今でも、イーリスが死ぬ前の俺に対する恨み言は忘れられないね。
(「し、知らないから……め、女神の命乞いを聞かなかった事、こ、後悔すると良い……よ。き、君には最低限の加護も与えないから……な。ゆ、勇者パーティー二十八人の誰かが死なない限り、き、君はこの世界で地獄をみ……見続けるだろ……う」)
うーん今思い出しても、イーリスの逆恨みだとしか思えないわ。
忠告通り、二年間地獄を見ましたけどね。
この世界の連中やケント達勇者パーティーからもバカにされ続けて、惨めな思いをし続けたし。
だから、これは逆恨みだ。
ケント、サラ。
お前らもその地獄を味わえ。
お前ら
「あー! 本当反省してないんだね! もういい! ちょっと! この二人今すぐファウンテンに連れて帰って!」
あ、しまった。
俺が色々思い出してる間に、サンドラさんがとうとうケントとサラにブチギレちゃったよ。
話がずっと通じない状態で話していたのか。
サンドラさんに同行していたであろう兵士が現れてケントとサラを囲む。
「お、おい! これじゃまるで犯罪者じゃないか! ジン! 助けてくれ!」
「い、痛い! そんな強く縛らないでよ!」
話が通じない今の状態でそんな騒いでいたら、逃げようと抵抗していると兵士に思われているだろうな。

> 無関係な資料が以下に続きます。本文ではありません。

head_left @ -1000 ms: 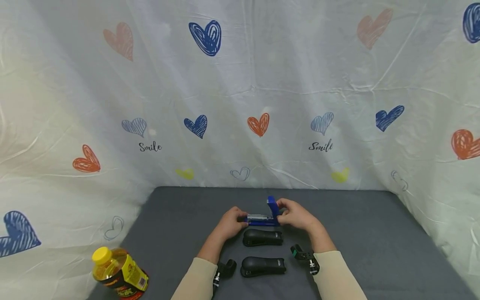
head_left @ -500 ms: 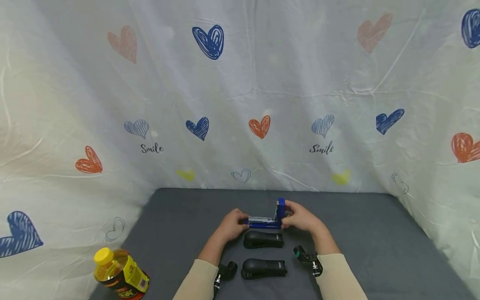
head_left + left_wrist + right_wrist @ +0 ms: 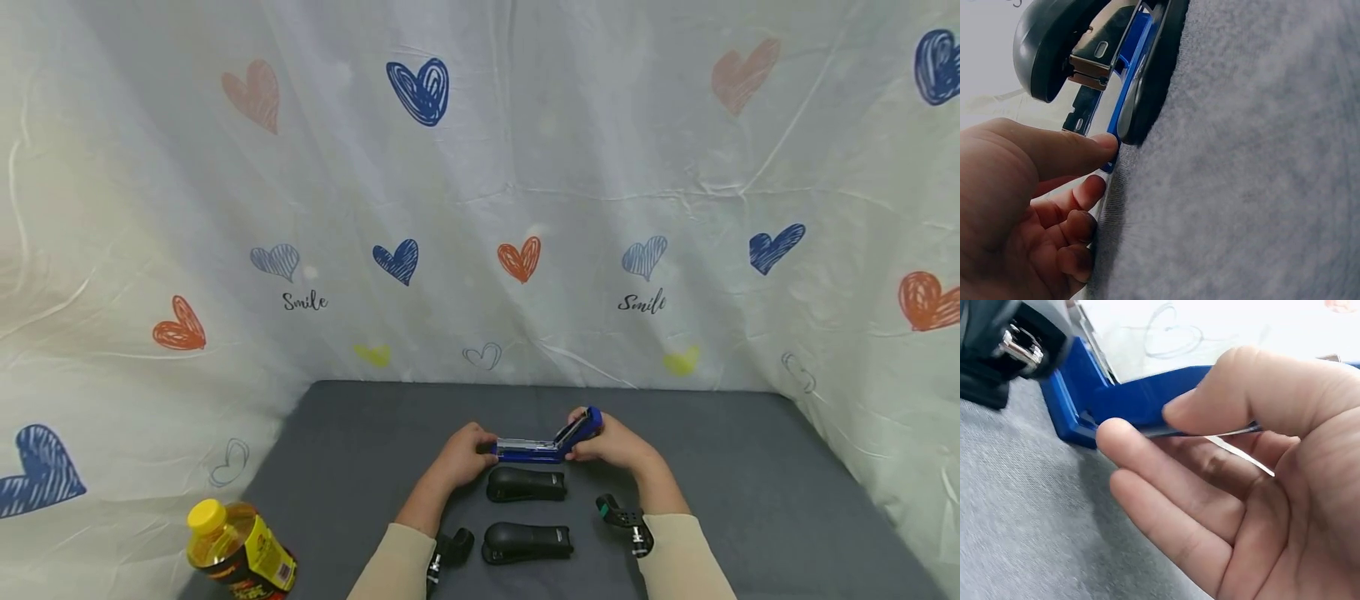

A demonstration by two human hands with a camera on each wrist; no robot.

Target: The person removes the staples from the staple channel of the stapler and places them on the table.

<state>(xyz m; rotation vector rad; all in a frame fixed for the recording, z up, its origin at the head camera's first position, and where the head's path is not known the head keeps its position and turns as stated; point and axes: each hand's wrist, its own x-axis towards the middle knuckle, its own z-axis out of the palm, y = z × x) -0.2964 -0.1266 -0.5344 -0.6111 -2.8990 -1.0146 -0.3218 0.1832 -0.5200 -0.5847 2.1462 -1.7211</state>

変にこの二人に助け船出したら、俺も兵士に捕まりそう。
うん、ここは。
「大人しく、連行されとけ」
笑顔で見送るとするか。
「そ、そんな……」
「ぐすっ……痛い……痛いよお……」
ケントとサラは無事、大勢のギャラリーに見られながら兵士達に連行されてファウンテンに戻るのだった。